Sultan II. Mahmut döneminde bir Ramazan günü zaptiyeler bir Bektaşi babasını rakı içerken suçüstü yakalar. Padişaha götürürler. Bektaşi rakı şişesini saklayarak huzura çıkar. İkinci Mahmut sorar:
- Erenler, elini göster.
Bektaşi sol elini gösterir. Diğeriyle şişeyi saklar.
- Öteki elini de göster.
Baba arka arkaya yürüyerek duvara gelip dayanır. Şişeyi duvarla sırtı arasında sıkıştırarak iki elini birden gösterir.

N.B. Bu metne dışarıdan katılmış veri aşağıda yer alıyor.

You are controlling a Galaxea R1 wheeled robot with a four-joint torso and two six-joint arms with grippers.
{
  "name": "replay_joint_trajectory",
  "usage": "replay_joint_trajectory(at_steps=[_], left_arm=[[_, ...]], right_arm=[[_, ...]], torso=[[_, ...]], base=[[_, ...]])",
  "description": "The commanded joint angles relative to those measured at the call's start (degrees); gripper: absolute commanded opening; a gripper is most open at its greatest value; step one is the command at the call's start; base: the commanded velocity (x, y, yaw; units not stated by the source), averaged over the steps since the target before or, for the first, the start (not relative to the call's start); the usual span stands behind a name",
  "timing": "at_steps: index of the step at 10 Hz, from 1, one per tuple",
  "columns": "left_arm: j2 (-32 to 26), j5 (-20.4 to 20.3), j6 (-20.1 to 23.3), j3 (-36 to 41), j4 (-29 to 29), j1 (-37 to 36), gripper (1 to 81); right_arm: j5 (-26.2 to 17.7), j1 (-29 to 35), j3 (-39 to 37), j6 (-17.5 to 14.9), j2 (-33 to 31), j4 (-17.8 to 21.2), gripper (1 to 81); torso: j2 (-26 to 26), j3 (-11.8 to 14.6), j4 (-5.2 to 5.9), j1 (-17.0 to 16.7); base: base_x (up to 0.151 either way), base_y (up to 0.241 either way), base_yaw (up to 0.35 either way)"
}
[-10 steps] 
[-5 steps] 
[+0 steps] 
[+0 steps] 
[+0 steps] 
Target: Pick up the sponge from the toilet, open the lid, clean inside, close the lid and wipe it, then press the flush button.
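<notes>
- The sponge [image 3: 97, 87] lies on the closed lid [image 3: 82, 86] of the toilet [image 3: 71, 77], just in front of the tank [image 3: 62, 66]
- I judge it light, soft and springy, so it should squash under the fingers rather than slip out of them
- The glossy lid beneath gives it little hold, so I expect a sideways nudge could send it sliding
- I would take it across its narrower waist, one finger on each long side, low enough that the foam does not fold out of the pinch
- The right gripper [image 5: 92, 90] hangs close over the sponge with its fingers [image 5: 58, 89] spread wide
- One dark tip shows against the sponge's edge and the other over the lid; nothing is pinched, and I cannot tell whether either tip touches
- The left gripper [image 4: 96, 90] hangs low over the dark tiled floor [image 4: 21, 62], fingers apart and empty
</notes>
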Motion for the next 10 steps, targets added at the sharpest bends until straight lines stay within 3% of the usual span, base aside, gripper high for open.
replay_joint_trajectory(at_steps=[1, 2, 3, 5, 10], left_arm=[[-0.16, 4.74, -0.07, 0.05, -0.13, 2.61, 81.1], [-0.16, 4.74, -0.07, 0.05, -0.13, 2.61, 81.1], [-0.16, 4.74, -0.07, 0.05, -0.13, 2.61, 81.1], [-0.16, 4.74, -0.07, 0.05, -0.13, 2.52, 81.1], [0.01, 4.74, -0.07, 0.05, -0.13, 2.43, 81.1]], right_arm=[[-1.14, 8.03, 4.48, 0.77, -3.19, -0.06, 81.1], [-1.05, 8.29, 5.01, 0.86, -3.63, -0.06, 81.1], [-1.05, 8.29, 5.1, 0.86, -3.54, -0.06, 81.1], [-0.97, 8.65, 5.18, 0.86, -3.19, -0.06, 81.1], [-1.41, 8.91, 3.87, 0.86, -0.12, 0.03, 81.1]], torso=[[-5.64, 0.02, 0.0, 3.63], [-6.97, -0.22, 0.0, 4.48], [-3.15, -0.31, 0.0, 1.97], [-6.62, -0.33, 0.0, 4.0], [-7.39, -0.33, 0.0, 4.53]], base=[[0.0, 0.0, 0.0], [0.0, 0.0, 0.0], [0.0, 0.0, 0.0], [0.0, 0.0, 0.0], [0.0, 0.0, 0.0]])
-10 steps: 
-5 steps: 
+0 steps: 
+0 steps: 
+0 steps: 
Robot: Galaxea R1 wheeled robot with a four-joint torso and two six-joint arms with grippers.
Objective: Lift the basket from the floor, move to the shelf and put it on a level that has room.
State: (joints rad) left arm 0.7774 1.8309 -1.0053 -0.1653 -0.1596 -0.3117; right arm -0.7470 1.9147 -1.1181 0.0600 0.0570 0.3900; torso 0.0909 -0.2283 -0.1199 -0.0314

İkinci Mahmut bu sefer şu emri verir:
- Şimdi öne doğru gel.
Bektaşî dayanamayarak der ki:
- Halt etme Mahmut, bana şişeyi kırdıracaksın
Bektaşi'ye sormuşlar.
- Dünya öküzün boynuzlarının üstünde duruyormuş, ne diyorsun bu işe?
- Valla onu bilmem ama buna inanan öküzlerin olduğunu biliyorum, demiş.
Dilencinin biri el açmış dileniyor, hem de dua ediyormuş.
Bektaşi yirmi lira vermiş;
- Duanı istemem, demiş.
Dilenci şaşkınlıkla sormuş:
- Niye duamı istemiyorsun ki?
- Yahu senin duan kabul olsaydı, kendini kurtarır da dilenmezdin!
Ramazan ayında Bektaşi'nin birini ağzında erikle görmüşler.
- Bu ne hal efendim! İftara daha çok var, demişler. Bektaşi de;
- Ben bunu ağzıma koydum ki iftara kadar yumuşasın sonra yiyeceğim, demiş.